Histological analysis of lung tissue. Representative images of lung tissue from (A) the phosphate-buffered saline (PBS) group treated with intravenous sterile PBS alone, (B) the nuclear DNA (nDNA) group treated with 10 μg nDNA, and (C) the mitochondrial DNA (mtDNA) group treated with 10 μg mtDNA after 8 h. (D) Histological score among the treatment groups at each time point. ^*Significantly different from the PBS group (p<0.001). ^†Significantly different from the nDNA group (p<0.001).

Figure 2

Effect of mitochondrial DNA (mtDNA) on serum cytokine levels in vivo.
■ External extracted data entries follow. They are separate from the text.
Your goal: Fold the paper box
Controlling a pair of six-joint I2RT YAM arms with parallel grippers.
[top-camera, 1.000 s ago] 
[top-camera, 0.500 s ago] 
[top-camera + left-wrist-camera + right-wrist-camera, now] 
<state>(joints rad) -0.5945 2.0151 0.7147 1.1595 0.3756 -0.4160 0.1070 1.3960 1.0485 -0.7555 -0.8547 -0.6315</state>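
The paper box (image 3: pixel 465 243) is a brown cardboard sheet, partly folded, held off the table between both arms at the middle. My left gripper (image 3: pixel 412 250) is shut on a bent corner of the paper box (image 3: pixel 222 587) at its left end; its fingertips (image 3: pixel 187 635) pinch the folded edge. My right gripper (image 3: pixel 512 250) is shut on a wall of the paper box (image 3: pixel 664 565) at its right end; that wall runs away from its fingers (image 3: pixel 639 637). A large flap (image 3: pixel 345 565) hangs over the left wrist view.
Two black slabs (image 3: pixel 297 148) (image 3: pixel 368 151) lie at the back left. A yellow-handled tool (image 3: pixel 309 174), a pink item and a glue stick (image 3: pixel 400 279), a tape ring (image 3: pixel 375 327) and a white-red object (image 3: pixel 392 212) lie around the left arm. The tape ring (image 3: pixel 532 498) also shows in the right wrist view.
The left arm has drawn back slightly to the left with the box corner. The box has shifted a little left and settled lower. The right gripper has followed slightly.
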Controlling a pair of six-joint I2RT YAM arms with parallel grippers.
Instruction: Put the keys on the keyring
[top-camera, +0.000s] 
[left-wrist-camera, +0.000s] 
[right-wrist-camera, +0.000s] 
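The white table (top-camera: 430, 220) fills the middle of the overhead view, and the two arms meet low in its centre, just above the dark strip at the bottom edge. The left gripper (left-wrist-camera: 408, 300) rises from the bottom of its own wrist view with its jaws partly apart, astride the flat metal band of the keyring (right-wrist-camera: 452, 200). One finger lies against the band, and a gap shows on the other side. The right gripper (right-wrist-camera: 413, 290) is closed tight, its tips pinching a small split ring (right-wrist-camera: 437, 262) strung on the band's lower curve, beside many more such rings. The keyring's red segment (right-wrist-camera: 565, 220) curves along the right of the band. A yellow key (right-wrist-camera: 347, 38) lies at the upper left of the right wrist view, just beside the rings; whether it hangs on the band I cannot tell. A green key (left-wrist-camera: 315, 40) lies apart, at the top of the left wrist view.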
Serum levels of (A) tumor necrosis factor-α (TNF-α), (B) interleukin (IL)-6 and (C) IL-10 were determined at each time point using ELISA. (A) With the exception of the 24-h time point, mtDNA induced significantly higher serum TNF-α levels in vivo (p<0.001). (B) Significantly higher serum IL-6 levels were observed in the mtDNA group in vivo at 2, 4, 8 and 24 h (p≤0.002, 0.001, 0.001 and 0.02, respectively). (C) Serum IL-10 levels were significantly higher in the mtDNA group compared with the PBS and nDNA groups at 2, 8 and 24 h (p≤0.035, 0.037 and 0.008). ^*Significantly different from the phosphate-buffered saline (PBS) group. ^†Significantly different from the nuclear DNA (nDNA) group.

Figure 3

Effects of mitochondrial DNA (mtDNA) on cytokine secretion by macrophage cultures. (A) Tumor necrosis factor-α (TNF-α), (B) interleukin (IL)-6 and (C) IL-10 concentrations were determined in the cell culture supernatant at each time point using ELISA. (A) In vitro TNF-α levels were significantly higher in the mtDNA group than the other treatment groups at all time points analyzed (all p<0.001). (B) mtDNA significantly enhanced the release of IL-6 by macrophages in vitro after 4, 8 and 24 h as compared to the other groups (p=0.011, 0.001 and 0.001, respectively). (C) The levels of IL-10 in culture were significantly higher in the mtDNA group at each time point (0.004, 0.001, 0.001 and 0.001, respectively). ^*Significantly different from the phosphate-buffered saline (PBS) group. ^†Significantly different from the nuclear DNA (nDNA) group.

Figure 4

Protein expression profiles of phosphorylated (p)-nuclear factor-κB (NF-κB), p-IκB-α, and Toll-like receptor 9 (TLR9) in macrophage cultures upon stimulation with mitochondrial DNA (mtDNA). Protein levels were determined by western blot analysis. (A) Temporal profiles of p-NF-κB p65 and p-IκB-α protein expression. (B) Temporal profile of TLR9 protein expression. GAPDH served as the loading control.

Figure 5

Effects of mitochondrial DNA (mtDNA) on nuclear factor-κB (NF-κB), IκB-α, and Toll-like receptor 9 (TLR9) mRNA expression in lung tissues. (A) NF-κB, (B) IκB-α, and (C) TLR9 mRNA expression over time was determined in rat lung tissue by RT-PCR. (A) NF-κB mRNA expression in the lung tissues was significantly higher in the mtDNA group as compared with the PBS control group at 2 h (p=0.025); at 4 and 8 h, it was higher than both the PBS and nDNA groups (p≤0.004 and 0.003, respectively). No significant differences were observed at 24 h. (B) IκB-α mRNA levels were significantly higher in the mtDNA group compared with the PBS group at each time point (all p≤0.017). IκB-α mRNA levels were also significantly higher in the mtDNA group than the nDNA group at 8 h (p=0.038). (C) TLR9 mRNA levels were also significantly higher in the mtDNA group compared with PBS and nDNA groups at each time point (all p<0.001). ^*Significantly different from the phosphate-buffered saline (PBS) group. ^†Significantly different from the nuclear DNA (nDNA) group.